Result { (42, [User?.some(user)]) }
  |> (fmap <<< first)(add(1))
  |> (fmap <<< second <<< fmap <<< fmap <<< prop(\.favoriteFood.name)) { $0.uppercased() }

It shows an error: "the compiler is unable to type-check this expression in reasonable time; try breaking up the expression into distinct sub-expressions."

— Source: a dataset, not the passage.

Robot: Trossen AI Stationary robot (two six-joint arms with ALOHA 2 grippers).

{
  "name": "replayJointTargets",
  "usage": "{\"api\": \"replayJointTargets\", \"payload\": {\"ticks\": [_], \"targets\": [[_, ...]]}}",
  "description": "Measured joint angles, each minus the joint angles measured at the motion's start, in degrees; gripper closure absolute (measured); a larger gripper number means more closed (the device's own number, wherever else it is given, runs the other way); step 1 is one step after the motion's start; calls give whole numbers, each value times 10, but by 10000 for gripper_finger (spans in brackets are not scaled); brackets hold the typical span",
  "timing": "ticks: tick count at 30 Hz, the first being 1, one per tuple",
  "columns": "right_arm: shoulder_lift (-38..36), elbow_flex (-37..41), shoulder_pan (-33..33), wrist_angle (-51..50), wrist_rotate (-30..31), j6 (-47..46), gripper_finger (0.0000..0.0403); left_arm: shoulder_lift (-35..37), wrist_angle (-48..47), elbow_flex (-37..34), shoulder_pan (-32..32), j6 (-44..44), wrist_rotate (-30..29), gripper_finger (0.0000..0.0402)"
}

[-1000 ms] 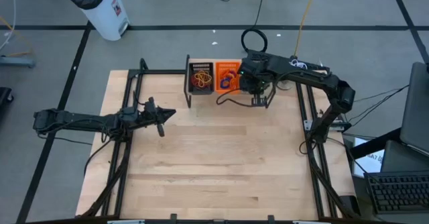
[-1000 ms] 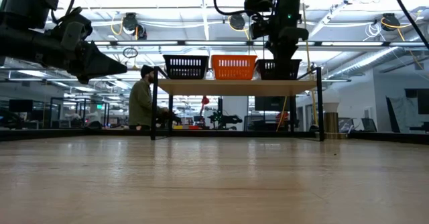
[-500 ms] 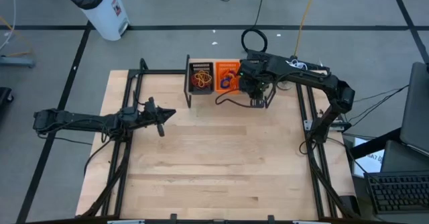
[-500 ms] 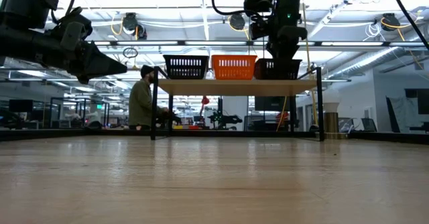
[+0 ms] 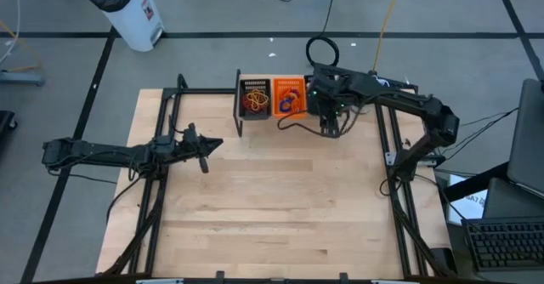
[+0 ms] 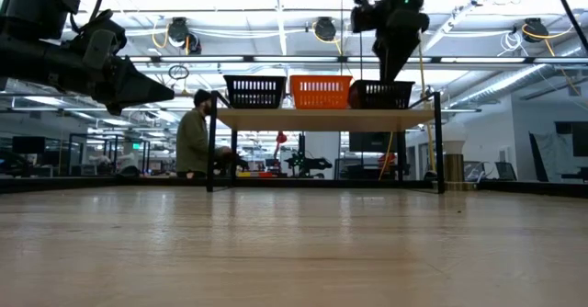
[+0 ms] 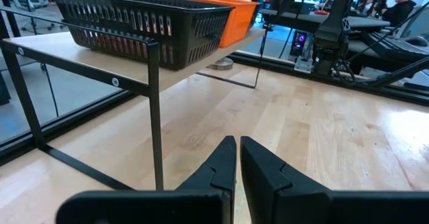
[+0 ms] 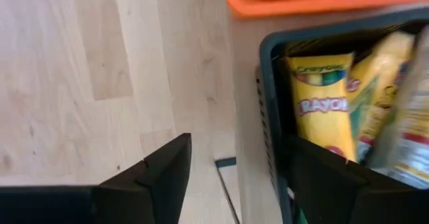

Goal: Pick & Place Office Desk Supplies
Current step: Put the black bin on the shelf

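1. the right gripper (image 8: 234, 177) is up over the small shelf at the far side of the table (image 5: 272, 224), right by the dark basket (image 8: 322, 117). its two fingers stand wide apart and there is nothing between them.
2. inside that dark basket lie yellow crayon packets (image 8: 322, 103) (you can read the word crayola on one).
3. next to it on the shelf sits the orange basket (image 5: 289, 95) with small blue and orange rings in it, and then the black basket (image 5: 255, 97) with red and orange rubber bands (image 5: 255, 102).
4. the left gripper (image 7: 236, 158) waits low over the left side of the table, well apart from the shelf. its fingers are pressed almost together and hold nothing.
5. the wood of the table shows no loose things on it in the view from above.
6. my guess at the step: a yellow packet has been dropped in its basket, since the open fingers hang right at the basket's edge.
7. the next move, i think, is for the right arm to lift clear of the basket wall and go look for the next thing, if any is left. it must not bump the shelf rail on the way.
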State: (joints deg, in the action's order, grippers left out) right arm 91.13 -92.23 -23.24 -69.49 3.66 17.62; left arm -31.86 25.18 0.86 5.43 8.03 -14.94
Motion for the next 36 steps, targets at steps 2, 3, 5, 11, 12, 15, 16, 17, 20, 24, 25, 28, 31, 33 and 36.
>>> {"api": "replayJointTargets", "payload": {"ticks": [2, 3, 5, 11, 12, 15, 16, 17, 20, 24, 25, 28, 31, 33, 36], "targets": [[-13, 0, 2, 9, 5, 1, 175, 0, 0, 0, 0, 0, 0, 378], [-21, 0, 2, 14, 6, 5, 175, 0, 0, 0, 0, 0, 0, 378], [-38, 0, 1, 24, 7, 12, 178, 0, 0, 0, 0, 1, 0, 378], [-66, 0, 1, 19, 8, 33, 192, 0, 0, 0, 0, 0, 0, 378], [-65, 0, 1, 16, 7, 34, 194, 0, 0, 0, 0, 0, 0, 378], [-61, 0, 1, 12, 7, 43, 203, 0, -1, 0, 0, -3, -1, 378], [-57, 0, 3, 16, 7, 48, 207, 0, 0, 0, 0, -3, -2, 378], [-53, 0, 4, 22, 7, 52, 211, 0, -1, 0, 0, -3, -2, 378], [-38, 0, 5, 39, 6, 60, 226, 0, -1, 0, 0, -3, -2, 378], [-20, 0, 2, 46, 8, 71, 248, 0, -1, 0, 0, -1, -1, 378], [-14, 0, 2, 49, 8, 72, 253, 0, -1, 0, 0, 0, -1, 378], [-1, 0, 0, 48, 8, 71, 268, 0, -1, 0, 0, 1, -1, 378], [11, 0, 0, 47, 10, 71, 283, 0, -1, 0, 0, 2, 0, 378], [20, 0, -3, 46, 19, 70, 293, 0, -1, 0, 0, 3, 0, 378], [30, 0, -4, 45, 38, 64, 313, 0, -2, 0, 0, 3, 1, 378]]}}
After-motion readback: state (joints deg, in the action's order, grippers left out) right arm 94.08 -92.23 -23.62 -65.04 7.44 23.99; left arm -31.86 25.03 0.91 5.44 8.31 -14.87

Adding types for Result doesn't help:

let result: Result<(Int, [User?]), Error> = Result { (42, [User?.some(user)]) }

result
  |> (fmap <<< first)(add(1))
  |> (fmap <<< second <<< fmap <<< fmap <<< prop(\.favoriteFood.name)) { $0.uppercased() }
// still can't be compiled

It can be compiled and run if deleting one of the pipeline:

// It can be compiled if ignoring the first pipeline
Result { (42, [User?.some(user)]) }
  |> (fmap <<< second <<< fmap <<< fmap <<< prop(\.favoriteFood.name)) { $0.uppercased() }

// It can be compiled if ignoring the second pipeline
Result { (42, [User?.some(user)]) }
  |> (fmap <<< first)(add(1))

Questions:

  • Why can the speaker Stephen Celis in the talk compile and run his code, but I can't with almost identical code?
  • How could I make the above code compile without losing the flow/fluent style in functional programming way with piping and composing?

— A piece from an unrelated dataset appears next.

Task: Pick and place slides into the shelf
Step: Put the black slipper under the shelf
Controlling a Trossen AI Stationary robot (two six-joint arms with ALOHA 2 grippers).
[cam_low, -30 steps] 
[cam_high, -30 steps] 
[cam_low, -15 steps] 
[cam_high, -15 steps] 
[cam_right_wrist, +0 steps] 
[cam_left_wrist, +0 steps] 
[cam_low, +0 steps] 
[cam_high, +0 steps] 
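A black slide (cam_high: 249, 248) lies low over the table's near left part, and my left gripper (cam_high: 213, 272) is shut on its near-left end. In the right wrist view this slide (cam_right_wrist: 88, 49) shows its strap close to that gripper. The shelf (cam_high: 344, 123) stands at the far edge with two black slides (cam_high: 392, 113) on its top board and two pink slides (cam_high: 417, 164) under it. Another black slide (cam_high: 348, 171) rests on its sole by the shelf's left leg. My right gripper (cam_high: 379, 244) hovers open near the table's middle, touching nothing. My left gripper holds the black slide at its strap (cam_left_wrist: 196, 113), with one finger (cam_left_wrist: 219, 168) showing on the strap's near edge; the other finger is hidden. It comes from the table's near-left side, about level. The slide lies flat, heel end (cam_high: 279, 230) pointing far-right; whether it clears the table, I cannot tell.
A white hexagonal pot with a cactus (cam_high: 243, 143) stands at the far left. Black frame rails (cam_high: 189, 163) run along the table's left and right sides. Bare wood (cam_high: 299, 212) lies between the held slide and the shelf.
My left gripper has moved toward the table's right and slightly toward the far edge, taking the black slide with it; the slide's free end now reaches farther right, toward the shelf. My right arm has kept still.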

To make the above code run, you need the following implementation:

// Operators
precedencegroup Pipe {
  associativity: left
  higherThan: AssignmentPrecedence
}
infix operator |>: Pipe
@inlinable public func |> <A, B> (_ lhs: A, _ rhs: (A) -> B) -> B {
  rhs(lhs)
}

precedencegroup Compose {
  associativity: right
  higherThan: Pipe
}
infix operator <<<: Compose
@inlinable public func <<< <A, B, C> (_ lhs: @escaping  (B) -> C, _ rhs: @escaping (A) -> B) -> (A) -> C {
  { x in lhs(rhs(x)) }
}

// Higher order functions for composing
func fmap<A, B, E>(_ f: @escaping (A) -> B) -> (Result<A, E>) -> Result<B, E> {
  { r in r.map(f) }
}

func fmap<A, B>(_ f: @escaping (A) -> B) -> ([A]) -> [B] {
  { r in r.map(f) }
}

func fmap<A, B>(_ f: @escaping (A) -> B) -> (A?) -> B? {
  { r in r.map(f) }
}

func first<A, B, C>(_ f: @escaping (A) -> C) -> ((A, B)) -> (C, B) {
  { t2 in (f(t2.0), t2.1) }
}
func second<A, B, C>(_ f: @escaping (B) -> C) -> ((A, B)) -> (A, C) {
  { t2 in (t2.0, f(t2.1)) }
}

public func prop<Root, Value>(_ keyPath: WritableKeyPath<Root, Value>)
-> (@escaping (Value) -> Value)
-> (Root)
-> Root {
  { update in
    { root in
      var copy = root
      copy[keyPath: keyPath] = update(copy[keyPath: keyPath])
      return copy
    }
  }
}

// Operation
let add: (Int) -> (Int) -> Int = { (x) in { (y) in y + x } }

and the models are:

struct Food {
  var name: String
}

struct User {
  var name: String
  var favoriteFood: Food
}

let user = User(name: "Stephen", favoriteFood: Food(name: "Hamburgers"))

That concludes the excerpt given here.